El fraude, el despilfarro y el abuso en los seguros de gastos médicos tienen un efecto negativo en el sector de la atención médica y en nuestro país. El fraude en los seguros de gastos médicos nos cuesta miles de millones de dólares cada año. Nos afecta a todos a largo plazo.

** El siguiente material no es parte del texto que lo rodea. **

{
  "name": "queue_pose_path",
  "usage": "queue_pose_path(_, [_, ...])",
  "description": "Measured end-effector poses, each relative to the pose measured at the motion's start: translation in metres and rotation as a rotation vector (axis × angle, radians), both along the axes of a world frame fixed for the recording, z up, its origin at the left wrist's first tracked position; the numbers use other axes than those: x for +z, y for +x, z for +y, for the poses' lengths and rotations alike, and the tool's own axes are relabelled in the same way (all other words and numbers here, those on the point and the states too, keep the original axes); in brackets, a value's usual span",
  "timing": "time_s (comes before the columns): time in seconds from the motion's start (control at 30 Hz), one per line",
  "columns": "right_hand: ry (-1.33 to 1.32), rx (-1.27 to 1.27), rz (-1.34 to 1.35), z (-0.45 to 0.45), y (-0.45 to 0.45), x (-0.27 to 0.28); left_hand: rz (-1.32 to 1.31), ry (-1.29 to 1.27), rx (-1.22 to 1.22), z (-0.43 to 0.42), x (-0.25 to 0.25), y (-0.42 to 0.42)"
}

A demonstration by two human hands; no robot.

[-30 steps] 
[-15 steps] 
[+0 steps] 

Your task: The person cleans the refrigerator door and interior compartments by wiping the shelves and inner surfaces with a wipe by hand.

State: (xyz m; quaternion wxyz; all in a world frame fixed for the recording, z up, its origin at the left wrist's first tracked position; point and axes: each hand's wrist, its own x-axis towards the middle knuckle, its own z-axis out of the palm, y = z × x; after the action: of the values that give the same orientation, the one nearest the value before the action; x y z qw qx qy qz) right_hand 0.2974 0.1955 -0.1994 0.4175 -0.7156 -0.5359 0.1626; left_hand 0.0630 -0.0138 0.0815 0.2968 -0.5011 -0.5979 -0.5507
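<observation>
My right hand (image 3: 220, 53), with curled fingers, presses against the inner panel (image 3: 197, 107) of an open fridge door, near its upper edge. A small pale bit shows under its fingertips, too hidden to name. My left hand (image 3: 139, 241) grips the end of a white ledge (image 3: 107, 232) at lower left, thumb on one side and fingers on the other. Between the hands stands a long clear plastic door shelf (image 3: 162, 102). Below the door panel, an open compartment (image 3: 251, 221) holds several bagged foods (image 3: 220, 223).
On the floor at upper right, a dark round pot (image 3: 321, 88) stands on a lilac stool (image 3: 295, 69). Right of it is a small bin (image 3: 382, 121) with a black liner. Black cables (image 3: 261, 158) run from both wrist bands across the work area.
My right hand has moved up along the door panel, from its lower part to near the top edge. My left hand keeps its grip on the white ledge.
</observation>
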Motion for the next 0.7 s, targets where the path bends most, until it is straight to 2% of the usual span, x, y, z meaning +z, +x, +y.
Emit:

El fraude en los seguros de gastos médicos deriva en lo siguiente:
- Costos de atención médica más altos
- Recursos limitados de atención médica
- Menor confianza del consumidor en nuestro sistema de atención médica
Ejemplos de fraude en los seguros de gastos médicos incluyen la facturación de lo siguiente:
- Un servicio que no fue prestado
- Un servicio, suministro o equipo más costoso del que fue realmente proporcionado
- El mismo servicio dos veces
Todos debemos trabajar juntos para reducir el fraude en la atención médica. Blue Cross and Blue Shield of Oklahoma (BCBSOK) trabaja para combatir el fraude con la ayuda de nuestros:
- Asegurados
- Profesionales médicos
- Grupos de empleadores
- Agentes de seguros
- Agencias locales, estatales y federales, y fuerza pública
El personal del Departamento de Investigaciones Especiales (SID) de BCBSOK incluye a personas de distintas ámbitos, por ejemplo:
- Profesionales médicos (médicos y enfermeros)
- Programadores profesionales
- Expertos en la industria del seguro
- Fuerza pública
El SID también cuenta con una unidad de inteligencia de datos que trabaja junto con los investigadores del SID para investigar y detener casos de fraude, despilfarro y abuso. Cuando corresponde, SID deriva los casos de fraude para que sigan un proceso penal.